Would you please restate the data exactly as it stands, apart from the pictures?

| Supplied material |
------------------------------------------------
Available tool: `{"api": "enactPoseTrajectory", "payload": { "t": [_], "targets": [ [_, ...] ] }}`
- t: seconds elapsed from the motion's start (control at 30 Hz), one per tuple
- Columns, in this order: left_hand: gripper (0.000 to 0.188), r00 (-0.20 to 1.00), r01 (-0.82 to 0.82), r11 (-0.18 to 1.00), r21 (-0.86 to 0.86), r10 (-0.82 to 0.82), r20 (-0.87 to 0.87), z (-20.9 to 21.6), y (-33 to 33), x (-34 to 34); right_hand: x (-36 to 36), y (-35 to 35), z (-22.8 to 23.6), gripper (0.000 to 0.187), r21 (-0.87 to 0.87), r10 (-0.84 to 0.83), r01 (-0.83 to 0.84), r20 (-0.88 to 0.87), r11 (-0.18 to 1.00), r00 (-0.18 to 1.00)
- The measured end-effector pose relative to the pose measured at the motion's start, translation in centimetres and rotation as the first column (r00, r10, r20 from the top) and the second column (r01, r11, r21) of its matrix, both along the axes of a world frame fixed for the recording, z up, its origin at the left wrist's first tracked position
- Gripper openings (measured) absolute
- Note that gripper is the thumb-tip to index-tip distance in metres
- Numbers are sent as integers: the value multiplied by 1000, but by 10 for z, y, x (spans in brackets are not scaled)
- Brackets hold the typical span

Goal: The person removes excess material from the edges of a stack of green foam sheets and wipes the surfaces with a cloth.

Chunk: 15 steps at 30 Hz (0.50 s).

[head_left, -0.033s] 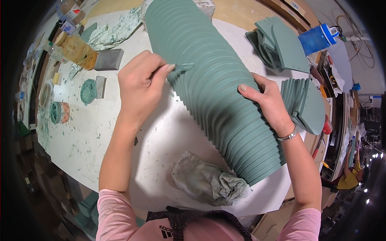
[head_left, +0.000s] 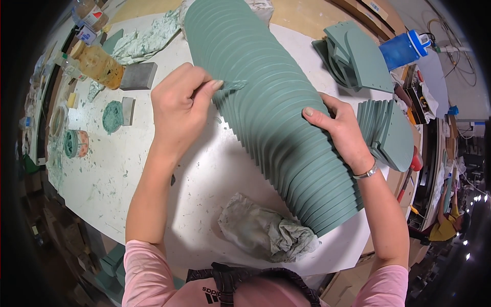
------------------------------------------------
| Your solution |
Available tool: `{"api": "enactPoseTrajectory", "payload": { "t": [_], "targets": [ [_, ...] ] }}`
- t: seconds elapsed from the motion's start (control at 30 Hz), one per tuple
- Columns, in this order: left_hand: gripper (0.000 to 0.188), r00 (-0.20 to 1.00), r01 (-0.82 to 0.82), r11 (-0.18 to 1.00), r21 (-0.86 to 0.86), r10 (-0.82 to 0.82), r20 (-0.87 to 0.87), z (-20.9 to 21.6), y (-33 to 33), x (-34 to 34); right_hand: x (-36 to 36), y (-35 to 35), z (-22.8 to 23.6), gripper (0.000 to 0.187), r21 (-0.87 to 0.87), r10 (-0.84 to 0.83), r01 (-0.83 to 0.84), r20 (-0.88 to 0.87), r11 (-0.18 to 1.00), r00 (-0.18 to 1.00)
- The measured end-effector pose relative to the pose measured at the motion's start, translation in centimetres and rotation as the first column (r00, r10, r20 from the top) and the second column (r01, r11, r21) of its matrix, both along the axes of a world frame fixed for the recording, z up, its origin at the left wrist's first tracked position
- Gripper openings (measured) absolute
- Note that gripper is the thumb-tip to index-tip distance in metres
- Numbers are sent as integers: the value multiplied by 1000, but by 10 for z, y, x (spans in brackets are not scaled)
- Brackets hold the typical span

Goal: The person removes excess material from the edges of a stack of green foam sheets and wipes the surfaces with a cloth.

Chunk: 15 steps at 30 Hz (0.50 s).

[head_left, -0.033s] 
[head_left, +0.000s] 

This exercise is finished.